### Required action
Print the lines in the listing below that fall between the line with "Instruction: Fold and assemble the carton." and the line with "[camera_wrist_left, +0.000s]", those two lines included, exactly as they stand and with nothing else.

### Recorded data
= = = = = = =
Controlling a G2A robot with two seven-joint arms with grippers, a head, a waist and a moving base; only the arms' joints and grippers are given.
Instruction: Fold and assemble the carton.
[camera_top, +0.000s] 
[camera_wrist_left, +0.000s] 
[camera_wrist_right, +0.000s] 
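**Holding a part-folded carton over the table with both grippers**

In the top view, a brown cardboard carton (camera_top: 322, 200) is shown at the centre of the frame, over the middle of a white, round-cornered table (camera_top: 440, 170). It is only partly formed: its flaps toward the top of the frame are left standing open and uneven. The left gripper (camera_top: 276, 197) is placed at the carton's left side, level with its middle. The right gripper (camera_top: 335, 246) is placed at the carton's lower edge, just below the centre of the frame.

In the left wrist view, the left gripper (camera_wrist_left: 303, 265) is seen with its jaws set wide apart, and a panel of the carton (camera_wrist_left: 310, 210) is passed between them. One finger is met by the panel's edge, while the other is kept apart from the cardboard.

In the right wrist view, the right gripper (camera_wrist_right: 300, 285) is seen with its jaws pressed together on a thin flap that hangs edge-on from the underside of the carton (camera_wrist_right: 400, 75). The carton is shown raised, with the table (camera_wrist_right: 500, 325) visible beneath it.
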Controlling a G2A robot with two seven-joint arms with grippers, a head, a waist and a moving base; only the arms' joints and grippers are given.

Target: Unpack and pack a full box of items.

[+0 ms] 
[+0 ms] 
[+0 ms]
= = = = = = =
### Response area
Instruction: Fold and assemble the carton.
[camera_top, +0.000s] 
[camera_wrist_left, +0.000s] 

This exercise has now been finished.